Un hommage à la « résilience » des femmes de l’Est
Dans un message poignant diffusé sur les réseaux sociaux, l’honorable Nafisa Ramazani s’est adressée directement à ses consœurs des provinces du Nord et du Sud-Kivu. Consciente des épreuves que traversent les populations locales, elle a salué le courage des « mamans de Walikale » dont la force reste, selon elle, une source d’inspiration nationale face à l’insécurité persistante.
« Ce mois ne doit pas être seulement un mois de célébration, il est avant tout un moment de réflexion profonde sur les défis qui persistent et sur les actions concrètes à poser pour garantir l’égalité », a-t-elle déclaré.
Le thème retenu cette année, « Donner pour recevoir », résonne comme un appel à l’action collective. Pour la députée, il s’agit d’inviter chaque citoyen à reconnaître le rôle essentiel de la femme et à partager les responsabilités pour bâtir une société plus juste.
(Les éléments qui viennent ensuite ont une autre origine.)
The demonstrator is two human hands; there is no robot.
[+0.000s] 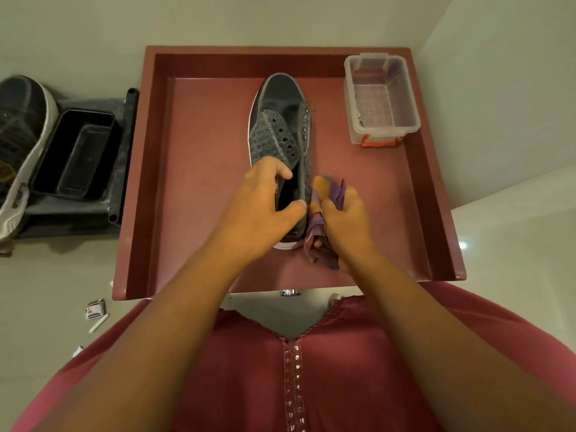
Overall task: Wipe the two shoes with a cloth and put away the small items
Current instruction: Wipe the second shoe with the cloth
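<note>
1. A grey shoe is seen lying in the middle of a red tray, toe pointing away from the person and sole down.
2. The shoe is gripped at its heel opening by the left hand: the fingers are curled over the left edge of the collar and the thumb is hooked at the rear of the opening.
3. A purple cloth is held bunched in the right hand and is pressed against the right side of the shoe near the heel.
4. A clear plastic box with an orange handle is set in the far right corner of the tray, well apart from the shoe.
5. A second shoe is found off the tray at the far left, resting tilted against a dark stand in which a black tub is seated.
6. On the floor left of the tray's near corner, a small box and a white stick are seen lying just beside each other.
7. A red garment is worn by the person.
</note>
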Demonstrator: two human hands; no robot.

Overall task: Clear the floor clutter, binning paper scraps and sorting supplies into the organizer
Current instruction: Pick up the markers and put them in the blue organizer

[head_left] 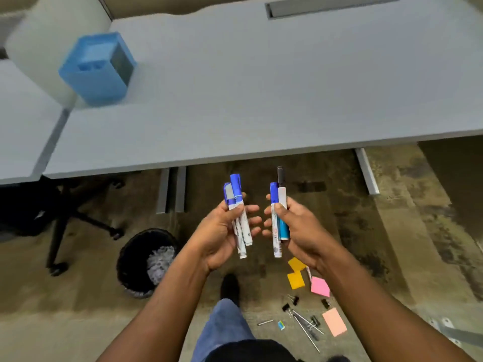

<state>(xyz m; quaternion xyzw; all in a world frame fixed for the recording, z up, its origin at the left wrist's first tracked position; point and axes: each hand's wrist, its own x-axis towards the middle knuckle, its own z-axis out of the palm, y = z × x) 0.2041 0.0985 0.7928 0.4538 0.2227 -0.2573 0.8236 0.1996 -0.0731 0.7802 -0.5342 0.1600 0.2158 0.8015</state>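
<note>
Spanning the top of the view, the wide grey desk (261, 87) carries a blue plastic square organizer (98, 70) near its left end, while a round black mesh bin (136, 259) holding crumpled white paper stands on the mottled brown carpet below. Between desk edge and bin, the left hand (222, 231) grips two blue-capped white markers (239, 218) under its thumb, and the right hand (295, 226) pinches three markers, blue-capped, black-capped and teal-bodied (279, 218). Orange and pink sticky notes (320, 286), black binder clips (294, 300) and thin metal pens (307, 326) lie scattered on the carpet beneath the right forearm.
</note>
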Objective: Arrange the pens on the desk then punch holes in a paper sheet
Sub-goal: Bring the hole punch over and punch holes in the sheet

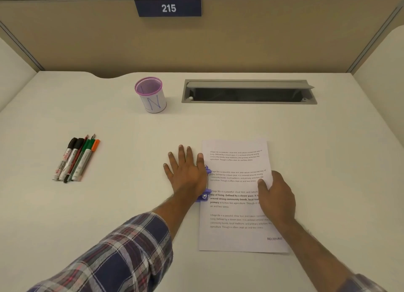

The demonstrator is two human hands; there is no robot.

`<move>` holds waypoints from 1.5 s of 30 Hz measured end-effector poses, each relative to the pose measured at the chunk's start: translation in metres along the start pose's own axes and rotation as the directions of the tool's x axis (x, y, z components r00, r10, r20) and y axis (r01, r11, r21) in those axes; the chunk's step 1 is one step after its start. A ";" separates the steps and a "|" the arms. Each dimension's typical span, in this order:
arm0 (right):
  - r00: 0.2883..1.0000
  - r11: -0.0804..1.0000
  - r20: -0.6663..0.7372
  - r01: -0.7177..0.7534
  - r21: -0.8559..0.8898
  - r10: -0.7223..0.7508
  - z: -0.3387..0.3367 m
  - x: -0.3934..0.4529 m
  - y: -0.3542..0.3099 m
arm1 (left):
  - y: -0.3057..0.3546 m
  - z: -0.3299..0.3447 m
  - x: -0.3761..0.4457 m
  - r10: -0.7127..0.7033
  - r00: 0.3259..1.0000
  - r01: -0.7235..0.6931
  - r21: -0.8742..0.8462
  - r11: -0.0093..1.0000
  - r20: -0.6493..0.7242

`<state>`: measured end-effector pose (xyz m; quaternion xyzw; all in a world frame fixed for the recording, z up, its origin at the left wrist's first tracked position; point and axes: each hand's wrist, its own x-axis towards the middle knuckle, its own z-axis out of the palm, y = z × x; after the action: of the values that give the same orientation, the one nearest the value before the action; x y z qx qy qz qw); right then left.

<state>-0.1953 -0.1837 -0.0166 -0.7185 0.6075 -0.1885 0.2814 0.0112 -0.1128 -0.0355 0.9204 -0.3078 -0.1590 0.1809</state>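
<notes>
A printed paper sheet [237, 167] lies on the white desk [131, 128], right of centre. Its left edge sits in a purple hole punch [206, 196], mostly hidden under my left hand [188, 171]. That hand lies flat on the punch, palm down, fingers spread. My right hand [276, 195] holds the sheet's right edge, thumb on top of the page. Several pens and markers [75, 159] lie side by side in a neat row at the left of the desk, caps pointing away from me.
A purple-rimmed pen cup [150, 95] stands upright at the back centre, with nothing visible inside. A grey cable tray with an open lid [249, 91] is set into the desk at the back right. Beige partition walls enclose the desk.
</notes>
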 end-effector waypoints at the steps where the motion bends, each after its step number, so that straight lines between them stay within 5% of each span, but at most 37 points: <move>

Elle insiste sur le fait que l’avancement des droits des femmes n’est pas une faveur, mais une nécessité pour la justice et la dignité humaine.
Un message d’espoir face à la guerre
S’adressant spécifiquement aux femmes meurtries par les conflits armés dans les deux Kivu, l’élue de Walikale a tenu à porter un message d’espoir et de solidarité :
L’espoir demeure : « Tenez bon, nous sommes ensemble », a-t-elle martelé.
Nafisa Ramazani rappelle que le monde n’oublie pas la situation des femmes malgré la distance.
Elle appelle à la détermination pour continuer à faire avancer la société congolaise.
En concluant son message par des vœux de courage et de détermination, Nafisa Ramazani repositionne le 8 mars et le mois de la femme comme un levier de changement social et politique, plutôt qu’une simple festivité calendaire.